Spectrem’s study Asset Allocation, Portfolios and Primary Providers examines the average rate and amount of liabilities maintained by wealthy investors. The investors studied could, in most cases, easily pay off the loans and debts but choose not to, for a variety of reasons.
Advisors can inquire with their investors what level of liability they wish to maintain, and should discuss the negotiation that occurs when considering liabilities as a block against greater investment allocations.
Among the Ultra High Net Worth investors with a net worth between $5 million and $25 million, 26 percent maintain a first mortgage, but that differs based on the age of the UHNW investor. Fifty-five percent of those investors from the Millennial and Gen X generations maintain a first mortgage, compared to just 18 percent of World War II investors. It may be surprising that 18 percent of the oldest generation of wealthy investors still are paying off a first mortgage.

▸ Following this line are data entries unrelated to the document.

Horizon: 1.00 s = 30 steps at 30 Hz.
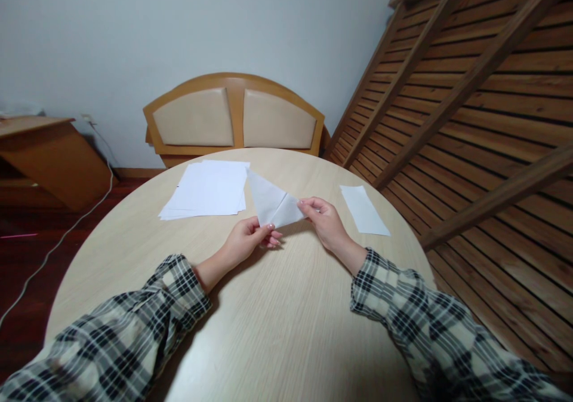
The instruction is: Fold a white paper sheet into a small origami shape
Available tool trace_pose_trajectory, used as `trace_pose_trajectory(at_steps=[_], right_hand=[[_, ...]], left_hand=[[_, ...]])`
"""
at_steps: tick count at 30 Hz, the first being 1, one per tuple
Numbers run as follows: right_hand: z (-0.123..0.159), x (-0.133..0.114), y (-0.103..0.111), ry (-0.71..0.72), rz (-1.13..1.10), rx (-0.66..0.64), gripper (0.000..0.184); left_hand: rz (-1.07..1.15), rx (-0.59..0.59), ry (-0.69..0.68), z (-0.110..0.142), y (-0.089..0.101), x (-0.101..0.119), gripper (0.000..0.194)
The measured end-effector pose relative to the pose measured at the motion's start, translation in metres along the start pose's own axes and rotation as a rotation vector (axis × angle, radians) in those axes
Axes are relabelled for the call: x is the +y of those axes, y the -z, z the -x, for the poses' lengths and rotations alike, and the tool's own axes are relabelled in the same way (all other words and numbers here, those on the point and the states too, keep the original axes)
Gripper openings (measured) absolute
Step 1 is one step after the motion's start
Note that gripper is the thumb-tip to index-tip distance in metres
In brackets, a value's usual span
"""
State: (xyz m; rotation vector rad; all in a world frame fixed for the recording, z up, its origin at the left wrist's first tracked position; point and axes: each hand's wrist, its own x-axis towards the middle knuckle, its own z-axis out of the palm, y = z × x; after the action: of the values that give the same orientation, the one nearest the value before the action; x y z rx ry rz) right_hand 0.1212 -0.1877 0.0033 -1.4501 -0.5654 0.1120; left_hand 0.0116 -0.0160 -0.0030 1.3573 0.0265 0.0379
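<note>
A white sheet of paper folded into a triangle (272, 200) is held up over the table, with a crease running across its middle. My left hand (254, 233) pinches its lower corner between thumb and fingers. At the right corner, my right hand (323, 218) grips the paper with thumb and forefinger. Beyond my left hand lies a stack of white paper (208, 188), its sheets slightly out of line. A narrow strip of white paper (364, 209) rests flat to the right of my right hand.
The round pale wooden table (286, 318) carries all the paper. Behind it stands a padded headboard (237, 112) against the wall. Wooden slats (483, 151) lean along the right side. At the left are a brown desk (49, 157) and a white cable (67, 232) on the floor.
</note>
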Motion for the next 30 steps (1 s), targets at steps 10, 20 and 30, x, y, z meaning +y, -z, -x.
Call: trace_pose_trajectory(at_steps=[10,20,30], right_hand=[[0.005,-0.012,-0.001,0.115,0.158,0.065,0.022],[0.012,-0.017,-0.01,0.131,0.2,0.096,0.021],[0.017,-0.022,-0.014,0.08,0.188,0.079,0.023]], left_hand=[[0.039,0.002,0.002,0.0,-0.001,0.001,0.021],[-0.012,0.069,-0.028,0.001,-0.003,0.006,0.028],[-0.111,0.087,-0.038,0.003,-0.005,0.012,0.028]])
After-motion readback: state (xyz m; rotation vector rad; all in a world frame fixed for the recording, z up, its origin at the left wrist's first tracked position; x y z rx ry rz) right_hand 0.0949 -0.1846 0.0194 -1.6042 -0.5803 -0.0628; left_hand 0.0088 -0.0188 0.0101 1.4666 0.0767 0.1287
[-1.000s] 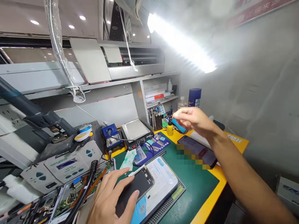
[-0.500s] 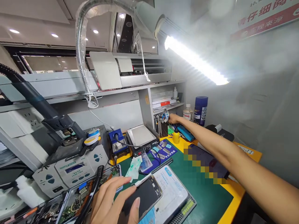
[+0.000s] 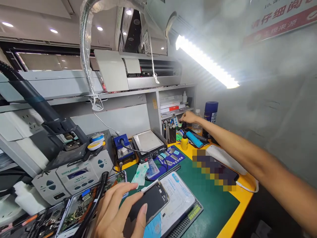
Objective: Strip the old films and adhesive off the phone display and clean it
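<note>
My left hand (image 3: 116, 213) lies on a dark phone (image 3: 148, 203) with a metal frame, fingers wrapped over its near end, holding it down on a white printed pad (image 3: 175, 195) on the green mat (image 3: 213, 201). My right hand (image 3: 188, 117) is stretched far out to the back of the bench, fingers pinched at small tools in a black holder (image 3: 170, 130) below the shelf. What it pinches is too small to make out. A yellow bottle (image 3: 184, 142) and a blue tool (image 3: 194, 138) lie just below that hand.
A rework station (image 3: 74, 172) and opened phone boards (image 3: 81, 206) sit at the left. A blue soldering stand (image 3: 121, 148) and heating plate (image 3: 148, 142) stand at the back. Another phone (image 3: 215, 168) lies on the right. A lamp (image 3: 205, 62) hangs overhead.
My right arm has reached further back, from above the mat to the tool holder under the shelf. My left hand has stayed on the phone.
</note>
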Available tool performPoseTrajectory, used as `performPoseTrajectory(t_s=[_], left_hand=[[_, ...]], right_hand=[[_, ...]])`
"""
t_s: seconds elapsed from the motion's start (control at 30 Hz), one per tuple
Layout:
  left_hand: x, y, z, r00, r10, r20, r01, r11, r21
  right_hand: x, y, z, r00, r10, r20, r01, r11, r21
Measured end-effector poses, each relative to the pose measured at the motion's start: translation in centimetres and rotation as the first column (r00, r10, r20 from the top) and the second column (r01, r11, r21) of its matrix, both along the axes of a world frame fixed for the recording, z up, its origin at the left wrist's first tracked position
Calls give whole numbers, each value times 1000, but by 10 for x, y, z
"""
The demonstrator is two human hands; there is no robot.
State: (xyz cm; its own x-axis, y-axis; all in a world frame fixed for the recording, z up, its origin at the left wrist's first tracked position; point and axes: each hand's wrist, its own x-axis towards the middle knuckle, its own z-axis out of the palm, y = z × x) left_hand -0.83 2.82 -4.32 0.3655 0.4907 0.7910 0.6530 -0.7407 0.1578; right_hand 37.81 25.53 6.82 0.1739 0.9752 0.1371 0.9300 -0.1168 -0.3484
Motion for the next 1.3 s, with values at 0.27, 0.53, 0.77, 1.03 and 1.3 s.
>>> performPoseTrajectory(t_s=[0.27,0.53,0.77,1.03,1.3], left_hand=[[-4,-6,21,996,83,33,-75,975,-208],[-14,-3,39,983,181,-7,-168,897,-410],[-24,-6,32,971,1,-237,-132,833,-536],[-21,-4,28,952,-48,-303,-157,775,-613],[-16,0,25,987,51,-150,-127,819,-560]], right_hand=[[9,-89,41,999,-37,0,37,991,127],[-74,-156,12,904,372,-213,-360,928,92],[-140,-157,-15,766,549,-334,-552,828,96],[-154,-153,-36,683,575,-450,-606,791,91],[-161,-158,-50,659,591,-465,-624,775,99]])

The average loan amount on those outstanding mortgages is $307,000.
Ten percent of those investors also have a mortgage on their second or vacation home, and the average loan amount is $176,000.
Similar percentages of UHNW investors maintain outstanding automobile loans and have credit card debt. Sixteen percent have unpaid credit card balances equaling $38,000 on average, and 17 percent have automobile loans to the tune of $45,000 on average.
It is interesting to note that the Spectrem study shows UHNW investors who are Advisor-Dependent are more likely to have outstanding financial liabilities. Among Advisor-Dependent investors, those who ask their advisor to make almost all the investment decisions, 30 percent have first mortgages and 22 percent have outstanding automobile loans. In both cases, that is higher than the average for UHNW investors.
Advisors can discuss these liabilities with their wealthy investors to determine if there is a better use of their funds rather than maintaining the loans.